I'm pretty good at research but I still didn't really know what I was doing or what I would want when I bought my first SUP a few months ago. The SUP I got is like what is referred to as an "all around" board. It's 10'6" long, 34" wide, and 6 inches (15cm) thick. Those dimensions are pretty common for a beginner board but it's not the fastest or the straightest and the 325 liter volume is more than I need.
|the SUP I got|
I don't have any plans to enter competitive SUP races and I have no plans to do overnight camping trips with a SUP, but I am a fitness-minded paddler. I like to SUP at a moderate to fast pace for a couple hours straight. As a full body workout. I don't use it for yoga or for a leisurely float on the water. I like to move. So for my next paddle board I want something more sleek.
The characteristics I'm looking for in my next inflatable SUP include:
-A displacement hull.
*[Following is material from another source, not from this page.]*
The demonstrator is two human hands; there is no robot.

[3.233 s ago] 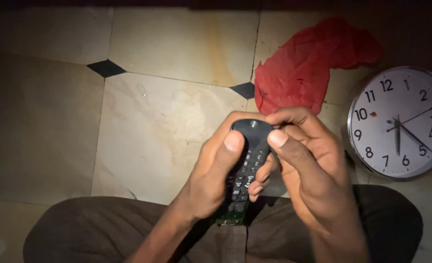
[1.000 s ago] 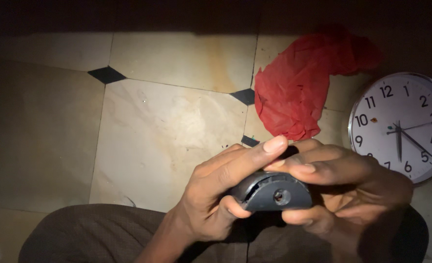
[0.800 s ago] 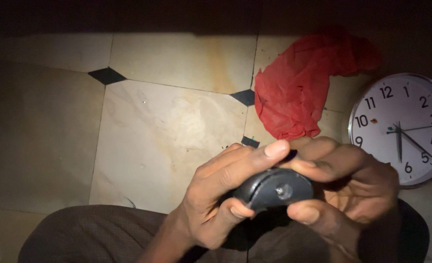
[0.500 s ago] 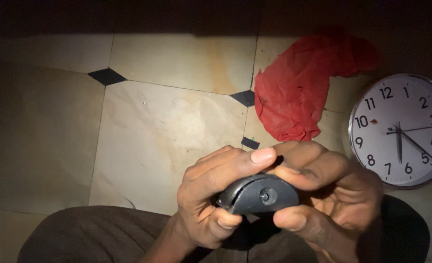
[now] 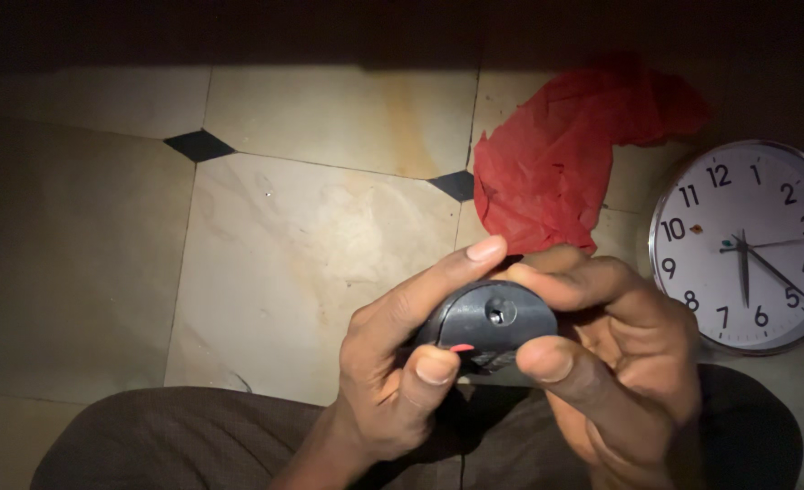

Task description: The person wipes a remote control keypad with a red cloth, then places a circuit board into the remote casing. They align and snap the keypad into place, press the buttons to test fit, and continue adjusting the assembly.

SUPs with a displacement hull typically have a pointy nose. This helps it cut through the water more efficiently and track straighter. These are usually called touring boards. I want to get more out of each paddle stroke. More speed and better tracking.
-A width of 28 to 30 inches. A wider SUP, like my 34" wide board, is too slow. It's also probably too wide for my body type which can disrupt my paddle stroke. I'm a smaller paddler so I need a more narrow board. I don't bring a bunch of gear so I don't need much storage space.
-A thickness of 12cm as opposed to 15cm. This one's not a must because there are some good boards out there that are 15cm (6") thick, but I'm under 150lbs so based on what I've learned I stand to gain by going with a 12cm (5") thickness offered by premium brands. Lower center of gravity = more stability.
-A volume of 300 liters or less. A board is going to respond differently to me than it is to a heavier person. I'm not bringing along a child or a pet or gear and I don't need a lot of weight capacity. Ideally I'd like to find a board designed with a 130 to 160 pound person in mind. Also, a board with less volume requires less pumped air! I don't mind manually pumping up a SUP but I'll do anything I can to speed up the process.
-Durability. This would seem like a no brainer but sometimes racing boards are made with one thing in mind - speed - and may not be designed with as much durability as an all around board. So the goal is to find a board with the above characteristics and durability. Lakes and rivers can have rocks and sticks.
-A weight of 24lbs or less. Most boards meet this characteristic but there are some hefty ones that would be disqualified by weight alone.
The board that best meets all of the above characteristics appears to be the Red Paddle Co. 11'0 Sport model.